* **What is required**
Extract every line of the material that holds the string "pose".

* **Given data**
Segment Open

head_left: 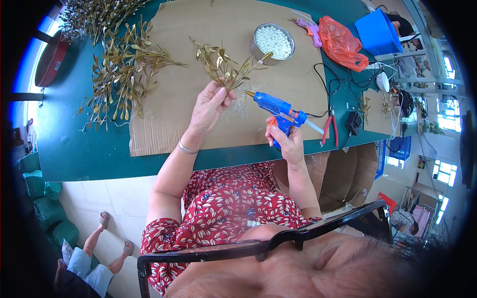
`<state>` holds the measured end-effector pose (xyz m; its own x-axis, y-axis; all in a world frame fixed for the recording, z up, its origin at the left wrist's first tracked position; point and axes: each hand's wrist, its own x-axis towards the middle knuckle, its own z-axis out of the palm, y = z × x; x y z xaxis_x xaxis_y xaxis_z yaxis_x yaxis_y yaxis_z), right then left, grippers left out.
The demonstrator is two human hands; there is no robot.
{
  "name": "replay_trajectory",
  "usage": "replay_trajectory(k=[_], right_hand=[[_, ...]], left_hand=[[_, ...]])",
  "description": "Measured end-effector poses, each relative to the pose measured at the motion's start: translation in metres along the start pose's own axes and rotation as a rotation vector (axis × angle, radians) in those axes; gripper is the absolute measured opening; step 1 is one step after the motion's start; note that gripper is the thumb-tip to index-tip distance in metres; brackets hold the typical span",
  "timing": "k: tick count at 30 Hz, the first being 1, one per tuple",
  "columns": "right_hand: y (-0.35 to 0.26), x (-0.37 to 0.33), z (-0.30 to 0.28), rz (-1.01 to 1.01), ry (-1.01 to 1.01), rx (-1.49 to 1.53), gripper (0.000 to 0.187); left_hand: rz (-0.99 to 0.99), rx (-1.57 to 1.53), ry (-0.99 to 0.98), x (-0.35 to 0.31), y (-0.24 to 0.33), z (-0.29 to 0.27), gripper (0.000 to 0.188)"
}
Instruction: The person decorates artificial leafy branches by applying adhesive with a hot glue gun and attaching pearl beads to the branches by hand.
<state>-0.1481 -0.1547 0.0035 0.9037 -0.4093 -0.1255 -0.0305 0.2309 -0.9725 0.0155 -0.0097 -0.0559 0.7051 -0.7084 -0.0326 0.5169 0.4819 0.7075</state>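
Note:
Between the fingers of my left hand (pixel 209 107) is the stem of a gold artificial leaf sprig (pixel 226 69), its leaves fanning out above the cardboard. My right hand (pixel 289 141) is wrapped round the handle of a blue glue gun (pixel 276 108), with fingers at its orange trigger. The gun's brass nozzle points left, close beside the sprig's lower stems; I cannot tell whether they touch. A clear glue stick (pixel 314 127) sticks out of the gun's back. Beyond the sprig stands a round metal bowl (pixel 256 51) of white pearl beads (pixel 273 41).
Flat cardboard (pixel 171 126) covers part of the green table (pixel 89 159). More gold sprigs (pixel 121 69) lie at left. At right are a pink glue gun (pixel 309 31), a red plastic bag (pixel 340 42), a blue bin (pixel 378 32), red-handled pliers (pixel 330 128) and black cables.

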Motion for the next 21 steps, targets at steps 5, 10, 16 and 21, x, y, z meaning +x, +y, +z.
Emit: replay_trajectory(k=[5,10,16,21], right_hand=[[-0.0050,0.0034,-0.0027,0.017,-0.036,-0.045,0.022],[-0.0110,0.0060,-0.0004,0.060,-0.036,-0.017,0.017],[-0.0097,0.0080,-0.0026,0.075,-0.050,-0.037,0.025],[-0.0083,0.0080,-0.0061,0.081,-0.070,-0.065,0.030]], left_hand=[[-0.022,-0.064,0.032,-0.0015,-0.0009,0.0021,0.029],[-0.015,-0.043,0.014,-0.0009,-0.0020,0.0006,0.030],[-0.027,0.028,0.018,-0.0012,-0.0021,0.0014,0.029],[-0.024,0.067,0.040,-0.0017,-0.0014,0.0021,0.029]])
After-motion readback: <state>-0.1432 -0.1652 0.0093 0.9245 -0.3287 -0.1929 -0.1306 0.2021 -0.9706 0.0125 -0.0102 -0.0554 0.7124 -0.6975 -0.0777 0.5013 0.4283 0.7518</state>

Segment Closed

* **Written solution**
`<state>` holds the measured end-effector pose (xyz m; its own x-axis, y-axis; all in a world frame fixed for the recording, z up, its origin at the left wrist's first tracked position; point and axes: each hand's wrist, its own x-axis towards the middle knuckle, its own z-axis out of the palm, y = z × x; x y z xaxis_x xaxis_y xaxis_z yaxis_x yaxis_y yaxis_z), right then left, grippers left out.
  "description": "Measured end-effector poses, each relative to the pose measured at the motion's start: translation in metres along the start pose's own axes and rotation as a rotation vector (axis × angle, radians) in those axes; gripper is the absolute measured opening; step 1 is one step after the motion's start; note that gripper is the thumb-tip to index-tip distance in metres; brackets hold the typical span",

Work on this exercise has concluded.